Return the full listing character for character, without its pictures.
----------
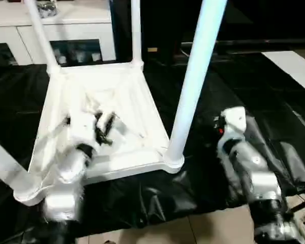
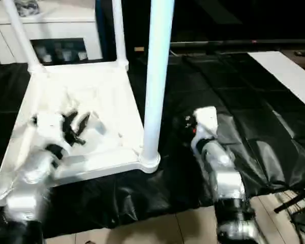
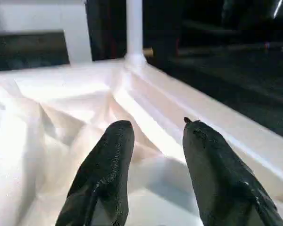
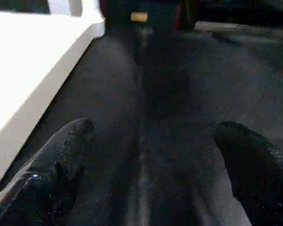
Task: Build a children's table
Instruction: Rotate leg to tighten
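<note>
Lying upside down on the black sheet (image 1: 203, 168), the tabletop (image 1: 119, 101) is carrying four legs standing upright in its corner sockets, and in the head views the left gripper (image 1: 104, 127) is hovering over its ribbed underside while the right arm (image 1: 244, 157) is hanging beside the near right leg (image 1: 193, 86), well clear. Showing its fingers (image 3: 108, 169) parted and empty, the left wrist view is looking along the tabletop's rim toward the far right leg (image 3: 134, 28). Facing bare sheet with the tabletop's edge (image 4: 33, 89) alongside, the right gripper (image 4: 151, 165) is standing wide and empty, leaving open room on that side.

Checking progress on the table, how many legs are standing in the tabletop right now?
4: far left leg, far right leg, near right leg, near left leg, each in a corner of the upturned tabletop.
</note>
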Motion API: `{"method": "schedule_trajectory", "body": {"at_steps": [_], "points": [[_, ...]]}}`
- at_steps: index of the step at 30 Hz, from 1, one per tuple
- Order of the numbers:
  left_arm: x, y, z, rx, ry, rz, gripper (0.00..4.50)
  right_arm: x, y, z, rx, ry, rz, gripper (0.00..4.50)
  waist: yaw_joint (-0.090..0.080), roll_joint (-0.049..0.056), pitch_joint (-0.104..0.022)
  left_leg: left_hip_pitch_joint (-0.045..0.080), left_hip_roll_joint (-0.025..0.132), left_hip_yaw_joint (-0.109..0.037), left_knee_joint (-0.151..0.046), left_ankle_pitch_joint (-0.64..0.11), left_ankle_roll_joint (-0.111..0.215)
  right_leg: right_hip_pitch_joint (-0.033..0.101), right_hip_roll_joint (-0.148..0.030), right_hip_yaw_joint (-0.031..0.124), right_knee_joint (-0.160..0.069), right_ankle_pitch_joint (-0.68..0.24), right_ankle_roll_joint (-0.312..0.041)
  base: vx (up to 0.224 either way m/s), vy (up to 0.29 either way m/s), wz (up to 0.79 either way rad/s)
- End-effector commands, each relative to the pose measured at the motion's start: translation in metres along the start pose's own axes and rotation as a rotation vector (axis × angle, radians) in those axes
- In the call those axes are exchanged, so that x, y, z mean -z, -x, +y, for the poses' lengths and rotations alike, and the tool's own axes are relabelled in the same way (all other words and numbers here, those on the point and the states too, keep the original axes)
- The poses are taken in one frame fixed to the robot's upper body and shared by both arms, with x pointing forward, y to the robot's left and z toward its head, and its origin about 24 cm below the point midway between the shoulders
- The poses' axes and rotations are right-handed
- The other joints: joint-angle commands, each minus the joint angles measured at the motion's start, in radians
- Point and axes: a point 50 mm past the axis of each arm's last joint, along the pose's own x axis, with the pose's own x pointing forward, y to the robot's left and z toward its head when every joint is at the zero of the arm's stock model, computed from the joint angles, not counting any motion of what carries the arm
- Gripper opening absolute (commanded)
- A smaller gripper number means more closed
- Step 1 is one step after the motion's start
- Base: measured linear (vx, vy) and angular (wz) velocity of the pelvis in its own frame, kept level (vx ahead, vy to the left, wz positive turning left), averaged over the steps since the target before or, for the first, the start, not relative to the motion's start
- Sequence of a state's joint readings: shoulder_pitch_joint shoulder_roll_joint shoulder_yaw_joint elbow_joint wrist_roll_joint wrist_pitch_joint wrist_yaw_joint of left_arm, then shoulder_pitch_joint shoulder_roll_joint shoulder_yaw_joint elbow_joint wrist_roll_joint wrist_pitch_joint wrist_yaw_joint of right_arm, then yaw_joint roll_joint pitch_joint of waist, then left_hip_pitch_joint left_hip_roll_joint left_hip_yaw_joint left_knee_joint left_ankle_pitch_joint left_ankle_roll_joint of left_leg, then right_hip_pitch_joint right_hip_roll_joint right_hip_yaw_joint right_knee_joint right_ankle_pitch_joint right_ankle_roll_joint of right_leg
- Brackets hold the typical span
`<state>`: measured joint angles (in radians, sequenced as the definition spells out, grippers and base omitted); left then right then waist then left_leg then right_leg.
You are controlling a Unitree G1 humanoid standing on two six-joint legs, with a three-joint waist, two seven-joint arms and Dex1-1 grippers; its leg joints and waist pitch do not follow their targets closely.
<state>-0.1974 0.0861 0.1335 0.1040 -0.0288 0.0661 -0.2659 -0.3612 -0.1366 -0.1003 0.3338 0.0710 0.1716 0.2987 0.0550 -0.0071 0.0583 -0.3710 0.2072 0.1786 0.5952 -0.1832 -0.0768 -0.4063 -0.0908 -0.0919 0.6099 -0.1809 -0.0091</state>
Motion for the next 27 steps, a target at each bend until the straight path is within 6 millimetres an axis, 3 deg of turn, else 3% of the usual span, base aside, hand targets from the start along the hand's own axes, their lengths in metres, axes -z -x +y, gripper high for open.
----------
Task result |
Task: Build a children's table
Instruction: Rotate leg to tighten
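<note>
Lying upside down on the black sheet (image 1: 203, 168), the tabletop (image 1: 119, 101) is carrying four legs standing upright in its corner sockets, and in the head views the left gripper (image 1: 104, 127) is hovering over its ribbed underside while the right arm (image 1: 244, 157) is hanging beside the near right leg (image 1: 193, 86), well clear. Showing its fingers (image 3: 108, 169) parted and empty, the left wrist view is looking along the tabletop's rim toward the far right leg (image 3: 134, 28). Facing bare sheet with the tabletop's edge (image 4: 33, 89) alongside, the right gripper (image 4: 151, 165) is standing wide and empty, leaving open room on that side.

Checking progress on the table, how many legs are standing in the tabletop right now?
4: far left leg, far right leg, near right leg, near left leg, each in a corner of the upturned tabletop.
</note>
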Motion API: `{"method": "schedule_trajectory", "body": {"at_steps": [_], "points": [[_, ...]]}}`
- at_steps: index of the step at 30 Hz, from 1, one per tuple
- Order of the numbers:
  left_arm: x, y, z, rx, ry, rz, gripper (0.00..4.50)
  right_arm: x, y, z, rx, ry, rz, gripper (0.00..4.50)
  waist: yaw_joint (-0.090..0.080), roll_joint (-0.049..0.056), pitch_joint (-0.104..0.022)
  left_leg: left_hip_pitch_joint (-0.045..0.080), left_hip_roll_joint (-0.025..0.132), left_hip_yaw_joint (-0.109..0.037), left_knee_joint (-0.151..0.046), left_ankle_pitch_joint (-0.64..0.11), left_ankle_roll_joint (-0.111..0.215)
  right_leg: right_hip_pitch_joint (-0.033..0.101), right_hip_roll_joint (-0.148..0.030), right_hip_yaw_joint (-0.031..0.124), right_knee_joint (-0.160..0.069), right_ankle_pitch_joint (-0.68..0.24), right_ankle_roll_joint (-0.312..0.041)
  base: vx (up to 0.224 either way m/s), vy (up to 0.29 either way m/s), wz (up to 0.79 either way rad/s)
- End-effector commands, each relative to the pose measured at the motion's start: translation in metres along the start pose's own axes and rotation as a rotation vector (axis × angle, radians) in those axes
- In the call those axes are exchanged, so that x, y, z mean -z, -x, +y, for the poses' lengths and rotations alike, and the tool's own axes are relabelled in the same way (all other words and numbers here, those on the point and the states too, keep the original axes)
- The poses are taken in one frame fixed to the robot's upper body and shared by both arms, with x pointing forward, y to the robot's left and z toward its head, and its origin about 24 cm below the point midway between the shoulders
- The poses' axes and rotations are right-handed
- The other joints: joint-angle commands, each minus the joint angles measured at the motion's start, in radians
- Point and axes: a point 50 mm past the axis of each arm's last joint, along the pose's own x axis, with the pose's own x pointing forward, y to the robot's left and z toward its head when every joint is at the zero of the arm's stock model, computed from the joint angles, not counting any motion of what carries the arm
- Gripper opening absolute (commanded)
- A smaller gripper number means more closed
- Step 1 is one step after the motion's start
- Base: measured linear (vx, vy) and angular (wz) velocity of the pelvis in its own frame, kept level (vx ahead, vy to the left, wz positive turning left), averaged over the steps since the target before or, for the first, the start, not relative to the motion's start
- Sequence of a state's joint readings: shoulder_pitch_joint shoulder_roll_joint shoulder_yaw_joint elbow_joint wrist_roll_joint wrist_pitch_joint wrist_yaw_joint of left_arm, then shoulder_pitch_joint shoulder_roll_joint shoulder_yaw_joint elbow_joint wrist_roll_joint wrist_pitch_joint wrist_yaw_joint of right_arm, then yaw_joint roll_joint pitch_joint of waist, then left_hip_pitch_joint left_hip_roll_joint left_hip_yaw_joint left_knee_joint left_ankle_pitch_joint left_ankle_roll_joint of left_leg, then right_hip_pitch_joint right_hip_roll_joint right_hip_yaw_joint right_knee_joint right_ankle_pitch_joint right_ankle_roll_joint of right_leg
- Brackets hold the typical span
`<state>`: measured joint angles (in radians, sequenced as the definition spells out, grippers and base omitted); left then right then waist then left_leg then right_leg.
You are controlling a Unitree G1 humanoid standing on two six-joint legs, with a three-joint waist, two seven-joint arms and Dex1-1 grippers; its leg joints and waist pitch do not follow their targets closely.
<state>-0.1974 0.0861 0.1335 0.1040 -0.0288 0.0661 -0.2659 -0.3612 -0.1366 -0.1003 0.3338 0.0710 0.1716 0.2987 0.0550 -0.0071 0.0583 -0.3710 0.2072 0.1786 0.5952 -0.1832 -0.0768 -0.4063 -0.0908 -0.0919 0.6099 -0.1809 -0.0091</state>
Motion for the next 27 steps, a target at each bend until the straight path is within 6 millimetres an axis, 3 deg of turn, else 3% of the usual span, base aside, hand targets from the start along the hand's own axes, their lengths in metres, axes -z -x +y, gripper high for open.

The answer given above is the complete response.